> **WHAT YOU SHOULD DO**
Take from the listing each line that has the string "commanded".

> **SOURCE DATA**
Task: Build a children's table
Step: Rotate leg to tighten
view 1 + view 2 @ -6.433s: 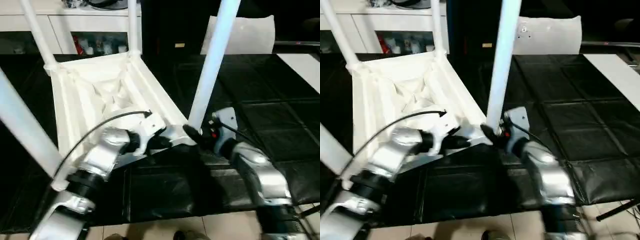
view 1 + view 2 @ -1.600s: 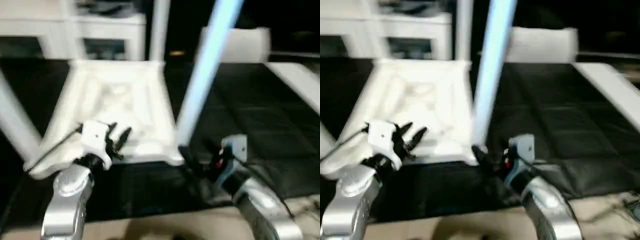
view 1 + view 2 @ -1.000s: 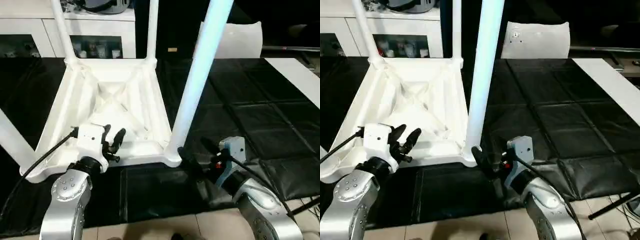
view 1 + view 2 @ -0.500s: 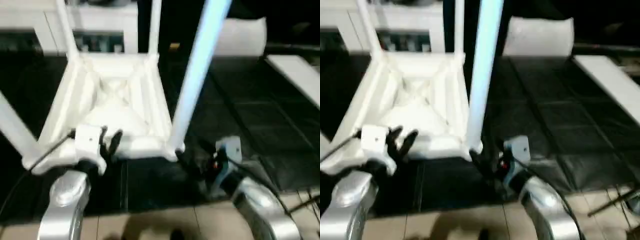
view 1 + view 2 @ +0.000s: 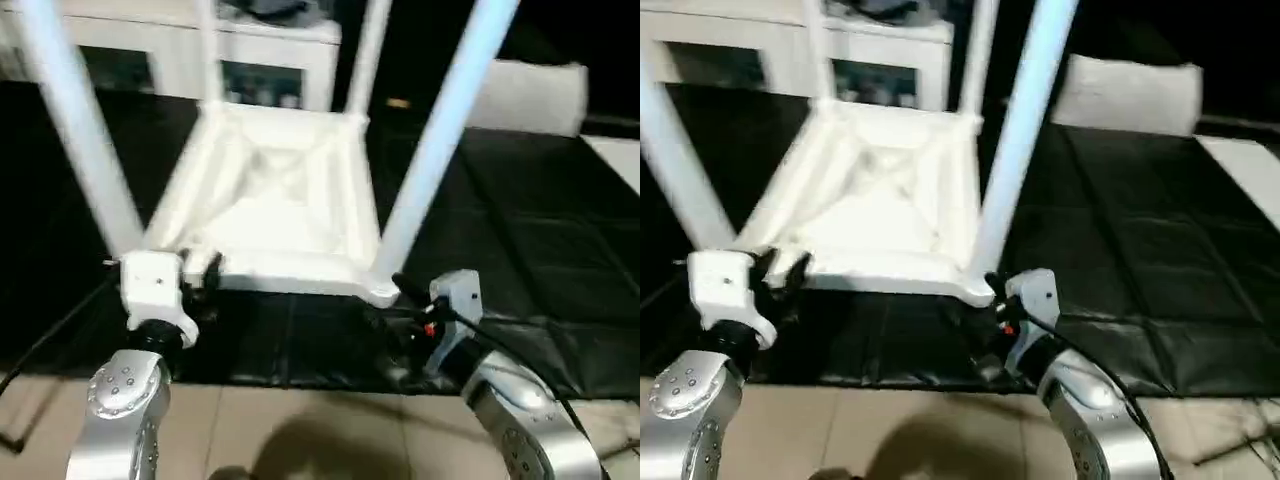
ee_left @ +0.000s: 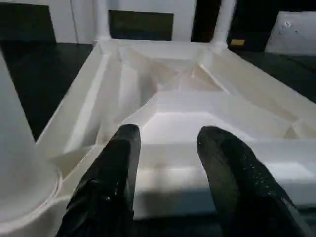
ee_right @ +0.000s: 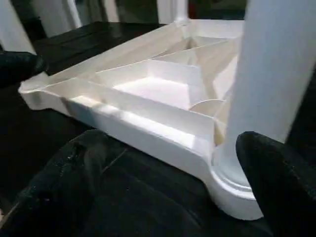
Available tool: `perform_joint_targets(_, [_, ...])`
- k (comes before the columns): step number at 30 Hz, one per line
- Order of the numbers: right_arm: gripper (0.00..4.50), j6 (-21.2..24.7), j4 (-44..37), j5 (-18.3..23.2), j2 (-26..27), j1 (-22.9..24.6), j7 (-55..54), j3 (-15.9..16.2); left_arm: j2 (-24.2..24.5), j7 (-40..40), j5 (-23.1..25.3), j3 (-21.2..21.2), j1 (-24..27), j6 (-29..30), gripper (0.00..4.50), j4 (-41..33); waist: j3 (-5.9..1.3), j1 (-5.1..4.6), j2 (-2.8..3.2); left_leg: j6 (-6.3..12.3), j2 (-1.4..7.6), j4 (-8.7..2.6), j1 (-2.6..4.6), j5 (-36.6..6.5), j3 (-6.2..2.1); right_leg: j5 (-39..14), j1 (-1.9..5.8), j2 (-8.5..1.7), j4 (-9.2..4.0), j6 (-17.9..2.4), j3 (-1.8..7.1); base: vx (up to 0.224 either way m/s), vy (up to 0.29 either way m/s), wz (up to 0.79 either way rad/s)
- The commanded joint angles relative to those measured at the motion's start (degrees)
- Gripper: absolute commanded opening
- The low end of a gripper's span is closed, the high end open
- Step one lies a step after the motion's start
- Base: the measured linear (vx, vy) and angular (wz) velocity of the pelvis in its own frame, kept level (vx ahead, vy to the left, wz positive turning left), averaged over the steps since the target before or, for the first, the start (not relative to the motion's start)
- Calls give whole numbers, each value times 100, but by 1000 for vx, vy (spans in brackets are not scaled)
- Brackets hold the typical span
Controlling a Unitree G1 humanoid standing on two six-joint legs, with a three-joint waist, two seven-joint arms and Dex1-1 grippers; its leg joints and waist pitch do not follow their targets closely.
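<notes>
Upside-down white plastic tabletop lying on the black padded bench, ribbed underside facing up: raised rim all round, diagonal ribs crossing toward a flat middle panel. Four smooth white tubular legs standing up out of the round corner sockets: near right leg, near left leg, far left leg, far right leg. Looks glossy and clean, near rim edge running along the bench's front side. Left gripper just in front of the near rim, close to the near left socket, black jaws apart with nothing between them. Right gripper low by the near right socket, jaws spread wide either side of that corner, not closed on anything. Behind the bench, a white cabinet with dark glass fronts, plus a white sheet-like bag at the far right. Pale tiled floor below the bench edge.
</notes>
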Motion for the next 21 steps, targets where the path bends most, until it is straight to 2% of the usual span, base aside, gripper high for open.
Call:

> **ANSWER FOR THIS EXERCISE**
- The commanded joint angles relative to those measured at the motion's start (degrees)
- Gripper: absolute commanded opening

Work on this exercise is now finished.